(GIVEN DATA Opens)
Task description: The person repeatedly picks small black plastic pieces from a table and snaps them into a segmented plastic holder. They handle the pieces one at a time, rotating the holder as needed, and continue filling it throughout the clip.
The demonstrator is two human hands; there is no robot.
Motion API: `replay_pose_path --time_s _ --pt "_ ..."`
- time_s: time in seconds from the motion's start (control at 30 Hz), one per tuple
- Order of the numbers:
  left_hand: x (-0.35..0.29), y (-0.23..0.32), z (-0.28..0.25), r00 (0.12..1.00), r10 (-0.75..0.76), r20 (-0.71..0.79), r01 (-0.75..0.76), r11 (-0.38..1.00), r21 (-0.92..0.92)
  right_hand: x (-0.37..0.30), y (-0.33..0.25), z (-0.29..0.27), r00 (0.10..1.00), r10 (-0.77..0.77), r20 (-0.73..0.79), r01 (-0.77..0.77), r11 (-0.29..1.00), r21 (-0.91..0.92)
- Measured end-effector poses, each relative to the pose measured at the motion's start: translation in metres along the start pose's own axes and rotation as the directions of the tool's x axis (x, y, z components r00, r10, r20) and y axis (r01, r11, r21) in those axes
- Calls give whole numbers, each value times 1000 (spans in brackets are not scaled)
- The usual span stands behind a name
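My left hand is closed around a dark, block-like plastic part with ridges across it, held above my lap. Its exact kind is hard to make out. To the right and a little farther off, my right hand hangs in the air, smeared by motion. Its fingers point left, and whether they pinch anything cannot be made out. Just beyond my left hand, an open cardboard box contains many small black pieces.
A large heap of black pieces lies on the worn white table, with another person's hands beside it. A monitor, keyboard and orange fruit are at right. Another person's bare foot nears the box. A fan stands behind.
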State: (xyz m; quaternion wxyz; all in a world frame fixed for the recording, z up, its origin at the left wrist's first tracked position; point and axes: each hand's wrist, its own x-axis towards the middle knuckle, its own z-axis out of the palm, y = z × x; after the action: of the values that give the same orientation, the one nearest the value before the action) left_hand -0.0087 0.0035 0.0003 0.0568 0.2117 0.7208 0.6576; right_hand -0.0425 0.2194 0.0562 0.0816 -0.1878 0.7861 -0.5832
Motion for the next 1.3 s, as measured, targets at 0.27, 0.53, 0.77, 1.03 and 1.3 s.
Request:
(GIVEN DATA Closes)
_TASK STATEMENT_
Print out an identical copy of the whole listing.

_TASK RESULT_
Task description: The person repeatedly picks small black plastic pieces from a table and snaps them into a segmented plastic holder. They handle the pieces one at a time, rotating the holder as needed, and continue filling it throughout the clip.
The demonstrator is two human hands; there is no robot.
Motion API: `replay_pose_path --time_s _ --pt "_ ..."`
- time_s: time in seconds from the motion's start (control at 30 Hz), one per tuple
- Order of the numbers:
  left_hand: x (-0.35..0.29), y (-0.23..0.32), z (-0.28..0.25), r00 (0.12..1.00), r10 (-0.75..0.76), r20 (-0.71..0.79), r01 (-0.75..0.76), r11 (-0.38..1.00), r21 (-0.92..0.92)
  right_hand: x (-0.37..0.30), y (-0.33..0.25), z (-0.29..0.27), r00 (0.10..1.00), r10 (-0.77..0.77), r20 (-0.73..0.79), r01 (-0.77..0.77), r11 (-0.29..1.00), r21 (-0.91..0.92)
- Measured end-effector poses, each relative to the pose measured at the motion's start: translation in metres along the start pose's own axes and rotation as the directions of the tool's x axis (x, y, z components r00, r10, r20) and y axis (r01, r11, r21) in those axes
- Calls give whole numbers, each value times 1000 (spans in brackets are not scaled)
- The usual span stands behind a name
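My left hand is closed around a dark, block-like plastic part with ridges across it, held above my lap. Its exact kind is hard to make out. To the right and a little farther off, my right hand hangs in the air, smeared by motion. Its fingers point left, and whether they pinch anything cannot be made out. Just beyond my left hand, an open cardboard box contains many small black pieces.
A large heap of black pieces lies on the worn white table, with another person's hands beside it. A monitor, keyboard and orange fruit are at right. Another person's bare foot nears the box. A fan stands behind.
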State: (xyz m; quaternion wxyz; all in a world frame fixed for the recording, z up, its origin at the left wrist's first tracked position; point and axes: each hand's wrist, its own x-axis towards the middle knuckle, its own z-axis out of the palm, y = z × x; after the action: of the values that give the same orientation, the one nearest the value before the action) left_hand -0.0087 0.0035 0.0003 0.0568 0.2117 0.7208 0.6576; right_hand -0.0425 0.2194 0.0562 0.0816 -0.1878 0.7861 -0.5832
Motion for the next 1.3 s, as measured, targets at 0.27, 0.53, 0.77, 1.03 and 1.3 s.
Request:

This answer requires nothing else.